#### [TASK OBJECTIVE]
Print each record below character for character.

#### [AVAILABLE DATA]
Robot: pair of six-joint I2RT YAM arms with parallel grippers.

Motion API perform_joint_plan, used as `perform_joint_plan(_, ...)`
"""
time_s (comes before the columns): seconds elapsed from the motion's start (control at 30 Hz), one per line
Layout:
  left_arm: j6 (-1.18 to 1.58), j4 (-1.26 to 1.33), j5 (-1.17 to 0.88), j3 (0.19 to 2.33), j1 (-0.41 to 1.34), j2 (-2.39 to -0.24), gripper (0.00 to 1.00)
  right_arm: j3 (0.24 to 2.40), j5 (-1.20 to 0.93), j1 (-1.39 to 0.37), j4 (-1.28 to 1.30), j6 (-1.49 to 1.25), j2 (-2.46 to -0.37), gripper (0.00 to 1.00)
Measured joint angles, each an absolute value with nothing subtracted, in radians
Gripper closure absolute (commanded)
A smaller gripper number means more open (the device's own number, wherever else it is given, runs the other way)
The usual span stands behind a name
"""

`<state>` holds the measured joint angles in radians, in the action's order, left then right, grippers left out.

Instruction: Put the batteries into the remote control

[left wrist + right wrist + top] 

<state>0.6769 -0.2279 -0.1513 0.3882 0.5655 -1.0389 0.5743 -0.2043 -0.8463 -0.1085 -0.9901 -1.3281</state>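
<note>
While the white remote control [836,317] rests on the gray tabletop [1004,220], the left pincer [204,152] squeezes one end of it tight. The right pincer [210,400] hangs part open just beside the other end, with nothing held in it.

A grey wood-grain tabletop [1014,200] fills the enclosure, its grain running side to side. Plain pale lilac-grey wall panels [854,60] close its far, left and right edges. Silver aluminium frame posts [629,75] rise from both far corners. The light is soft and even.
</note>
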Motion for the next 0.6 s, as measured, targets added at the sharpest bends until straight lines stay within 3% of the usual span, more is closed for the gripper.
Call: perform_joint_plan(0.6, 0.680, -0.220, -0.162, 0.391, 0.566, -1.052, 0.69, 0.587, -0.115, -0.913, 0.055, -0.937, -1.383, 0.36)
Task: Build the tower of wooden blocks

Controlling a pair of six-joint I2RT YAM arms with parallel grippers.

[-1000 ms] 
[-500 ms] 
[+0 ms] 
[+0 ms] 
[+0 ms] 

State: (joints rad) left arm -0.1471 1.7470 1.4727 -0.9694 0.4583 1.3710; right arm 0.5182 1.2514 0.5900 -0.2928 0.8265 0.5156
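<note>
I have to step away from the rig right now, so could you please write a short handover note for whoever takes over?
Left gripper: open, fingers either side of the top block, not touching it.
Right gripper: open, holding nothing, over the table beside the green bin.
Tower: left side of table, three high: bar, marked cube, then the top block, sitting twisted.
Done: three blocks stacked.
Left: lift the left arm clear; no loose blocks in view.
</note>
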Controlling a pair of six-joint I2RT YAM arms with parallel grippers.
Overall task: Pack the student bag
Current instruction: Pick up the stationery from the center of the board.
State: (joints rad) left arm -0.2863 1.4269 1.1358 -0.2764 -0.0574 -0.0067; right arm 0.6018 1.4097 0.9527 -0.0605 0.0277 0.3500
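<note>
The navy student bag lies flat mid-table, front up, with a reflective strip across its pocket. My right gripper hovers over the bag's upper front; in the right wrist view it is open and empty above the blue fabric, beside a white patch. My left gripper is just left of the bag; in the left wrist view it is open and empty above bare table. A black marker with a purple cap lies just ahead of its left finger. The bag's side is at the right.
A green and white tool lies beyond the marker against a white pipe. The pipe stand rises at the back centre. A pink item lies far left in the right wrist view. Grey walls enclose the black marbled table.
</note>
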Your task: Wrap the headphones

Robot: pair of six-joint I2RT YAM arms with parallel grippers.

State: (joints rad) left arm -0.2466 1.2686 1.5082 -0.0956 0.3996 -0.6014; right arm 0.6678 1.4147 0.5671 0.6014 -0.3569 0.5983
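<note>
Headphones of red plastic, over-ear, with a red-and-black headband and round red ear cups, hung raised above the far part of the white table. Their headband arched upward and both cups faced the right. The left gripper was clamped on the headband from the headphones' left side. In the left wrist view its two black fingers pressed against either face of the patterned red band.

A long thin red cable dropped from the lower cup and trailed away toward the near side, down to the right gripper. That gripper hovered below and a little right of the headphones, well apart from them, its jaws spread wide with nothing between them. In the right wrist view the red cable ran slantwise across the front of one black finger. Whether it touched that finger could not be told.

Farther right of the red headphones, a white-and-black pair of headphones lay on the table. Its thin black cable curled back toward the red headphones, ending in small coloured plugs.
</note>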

#### [ANSWER BELOW]
Robot: pair of six-joint I2RT YAM arms with parallel grippers.

Motion API perform_joint_plan, used as `perform_joint_plan(_, ...)`
"""
time_s (comes before the columns): seconds elapsed from the motion's start (control at 30 Hz), one per line
Layout:
  left_arm: j6 (-1.18 to 1.58), j4 (-1.26 to 1.33), j5 (-1.17 to 0.88), j3 (0.19 to 2.33), j1 (-0.41 to 1.34), j2 (-2.39 to -0.24), gripper (0.00 to 1.00)
  right_arm: j3 (0.24 to 2.40), j5 (-1.20 to 0.93), j1 (-1.39 to 0.37), j4 (-1.28 to 1.30), j6 (-1.49 to 1.25), j2 (-2.46 to -0.37), gripper (0.00 to 1.00)
Measured joint angles, each an absolute value with nothing subtracted, in radians
Gripper closure absolute (commanded)
A smaller gripper number means more open (the device's own number, wherever else it is given, runs the other way)
The usual span stands behind a name
"""

`<state>` holds the measured joint angles in radians, in the action's order, left then right, grippers left out.

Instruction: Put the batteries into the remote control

[left wrist + right wrist + top] 

<state>0.6769 -0.2279 -0.1513 0.3882 0.5655 -1.0389 0.5743 -0.2043 -0.8463 -0.1085 -0.9901 -1.3281</state>
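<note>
While the white remote control [836,317] rests on the gray tabletop [1004,220], the left pincer [204,152] squeezes one end of it tight. The right pincer [210,400] hangs part open just beside the other end, with nothing held in it.

A grey wood-grain tabletop [1014,200] fills the enclosure, its grain running side to side. Plain pale lilac-grey wall panels [854,60] close its far, left and right edges. Silver aluminium frame posts [629,75] rise from both far corners. The light is soft and even.
</note>
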Motion for the next 0.6 s, as measured, targets added at the sharpest bends until straight lines stay within 3% of the usual span, more is closed for the gripper.
Call: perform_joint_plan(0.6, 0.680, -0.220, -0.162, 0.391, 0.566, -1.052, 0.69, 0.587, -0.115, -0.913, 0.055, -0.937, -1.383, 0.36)
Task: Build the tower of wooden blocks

Controlling a pair of six-joint I2RT YAM arms with parallel grippers.

[-1000 ms] 
[-500 ms] 
[+0 ms] 
[+0 ms] 
[+0 ms] 

State: (joints rad) left arm -0.1471 1.7470 1.4727 -0.9694 0.4583 1.3710; right arm 0.5182 1.2514 0.5900 -0.2928 0.8265 0.5156
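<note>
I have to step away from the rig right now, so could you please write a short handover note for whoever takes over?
Left gripper: open, fingers either side of the top block, not touching it.
Right gripper: open, holding nothing, over the table beside the green bin.
Tower: left side of table, three high: bar, marked cube, then the top block, sitting twisted.
Done: three blocks stacked.
Left: lift the left arm clear; no loose blocks in view.
</note>
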Controlling a pair of six-joint I2RT YAM arms with parallel grippers.
Overall task: Pack the student bag
Current instruction: Pick up the stationery from the center of the board.
State: (joints rad) left arm -0.2863 1.4269 1.1358 -0.2764 -0.0574 -0.0067; right arm 0.6018 1.4097 0.9527 -0.0605 0.0277 0.3500
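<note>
The navy student bag lies flat mid-table, front up, with a reflective strip across its pocket. My right gripper hovers over the bag's upper front; in the right wrist view it is open and empty above the blue fabric, beside a white patch. My left gripper is just left of the bag; in the left wrist view it is open and empty above bare table. A black marker with a purple cap lies just ahead of its left finger. The bag's side is at the right.
A green and white tool lies beyond the marker against a white pipe. The pipe stand rises at the back centre. A pink item lies far left in the right wrist view. Grey walls enclose the black marbled table.
</note>
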Your task: Wrap the headphones

Robot: pair of six-joint I2RT YAM arms with parallel grippers.

State: (joints rad) left arm -0.2466 1.2686 1.5082 -0.0956 0.3996 -0.6014; right arm 0.6678 1.4147 0.5671 0.6014 -0.3569 0.5983
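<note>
Headphones of red plastic, over-ear, with a red-and-black headband and round red ear cups, hung raised above the far part of the white table. Their headband arched upward and both cups faced the right. The left gripper was clamped on the headband from the headphones' left side. In the left wrist view its two black fingers pressed against either face of the patterned red band.

A long thin red cable dropped from the lower cup and trailed away toward the near side, down to the right gripper. That gripper hovered below and a little right of the headphones, well apart from them, its jaws spread wide with nothing between them. In the right wrist view the red cable ran slantwise across the front of one black finger. Whether it touched that finger could not be told.

Farther right of the red headphones, a white-and-black pair of headphones lay on the table. Its thin black cable curled back toward the red headphones, ending in small coloured plugs.
</note>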

No further answer is expected.